TASK DIRECTIONS
In the records below, find each line containing the word "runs" and copy it.

[Stored items from a collection]
*****
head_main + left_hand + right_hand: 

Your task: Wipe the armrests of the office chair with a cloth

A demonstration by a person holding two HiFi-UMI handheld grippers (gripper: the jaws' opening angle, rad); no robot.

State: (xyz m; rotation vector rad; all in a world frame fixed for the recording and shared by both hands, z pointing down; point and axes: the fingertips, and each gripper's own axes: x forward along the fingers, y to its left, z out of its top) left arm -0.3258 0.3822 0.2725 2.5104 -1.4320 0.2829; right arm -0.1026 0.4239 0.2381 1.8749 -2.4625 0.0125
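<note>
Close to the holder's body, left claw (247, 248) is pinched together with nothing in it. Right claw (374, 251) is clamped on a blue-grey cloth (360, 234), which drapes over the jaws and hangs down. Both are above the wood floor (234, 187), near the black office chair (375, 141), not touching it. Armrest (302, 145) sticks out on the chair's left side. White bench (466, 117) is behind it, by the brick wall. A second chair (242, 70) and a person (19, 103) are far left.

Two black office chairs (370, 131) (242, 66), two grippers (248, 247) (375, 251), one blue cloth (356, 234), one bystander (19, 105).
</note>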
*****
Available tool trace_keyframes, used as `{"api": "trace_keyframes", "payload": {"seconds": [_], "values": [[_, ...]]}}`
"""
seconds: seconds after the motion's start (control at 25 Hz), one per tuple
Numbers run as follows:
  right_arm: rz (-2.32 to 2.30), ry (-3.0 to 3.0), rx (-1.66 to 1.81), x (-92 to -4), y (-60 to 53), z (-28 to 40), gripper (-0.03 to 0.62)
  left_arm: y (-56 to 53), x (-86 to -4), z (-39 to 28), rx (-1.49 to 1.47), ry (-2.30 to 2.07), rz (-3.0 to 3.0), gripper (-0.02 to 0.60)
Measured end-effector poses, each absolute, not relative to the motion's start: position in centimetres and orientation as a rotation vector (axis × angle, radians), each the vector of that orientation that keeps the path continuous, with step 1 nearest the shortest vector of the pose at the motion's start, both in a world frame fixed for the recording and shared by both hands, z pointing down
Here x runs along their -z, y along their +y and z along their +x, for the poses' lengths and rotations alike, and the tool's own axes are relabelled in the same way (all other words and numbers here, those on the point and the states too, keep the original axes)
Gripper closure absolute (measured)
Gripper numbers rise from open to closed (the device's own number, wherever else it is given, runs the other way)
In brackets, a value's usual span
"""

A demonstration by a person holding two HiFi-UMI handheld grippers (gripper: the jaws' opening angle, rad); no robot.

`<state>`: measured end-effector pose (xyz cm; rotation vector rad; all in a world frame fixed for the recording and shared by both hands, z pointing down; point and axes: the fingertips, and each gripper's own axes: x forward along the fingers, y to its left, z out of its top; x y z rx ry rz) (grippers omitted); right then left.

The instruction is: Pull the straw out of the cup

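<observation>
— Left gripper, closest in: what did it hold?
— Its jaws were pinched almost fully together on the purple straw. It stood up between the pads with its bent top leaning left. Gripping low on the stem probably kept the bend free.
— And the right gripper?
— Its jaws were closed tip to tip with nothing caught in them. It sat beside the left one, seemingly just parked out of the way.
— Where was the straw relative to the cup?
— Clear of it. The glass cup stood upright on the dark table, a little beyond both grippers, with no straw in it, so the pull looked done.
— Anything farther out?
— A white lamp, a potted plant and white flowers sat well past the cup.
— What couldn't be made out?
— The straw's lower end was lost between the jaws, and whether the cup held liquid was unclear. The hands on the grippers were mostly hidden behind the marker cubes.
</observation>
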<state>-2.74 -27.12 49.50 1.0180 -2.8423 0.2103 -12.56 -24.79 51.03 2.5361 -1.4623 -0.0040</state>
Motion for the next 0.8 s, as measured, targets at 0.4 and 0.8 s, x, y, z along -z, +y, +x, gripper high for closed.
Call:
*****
EXERCISE ANSWER
Here x runs along their -z, y along their +y and z along their +x, for the poses' lengths and rotations alike, and the tool's own axes are relabelled in the same way (all other words and numbers here, those on the point and the states too, keep the original axes)
Gripper numbers rise from open to closed (the device's own number, wherever else it is given, runs the other way)

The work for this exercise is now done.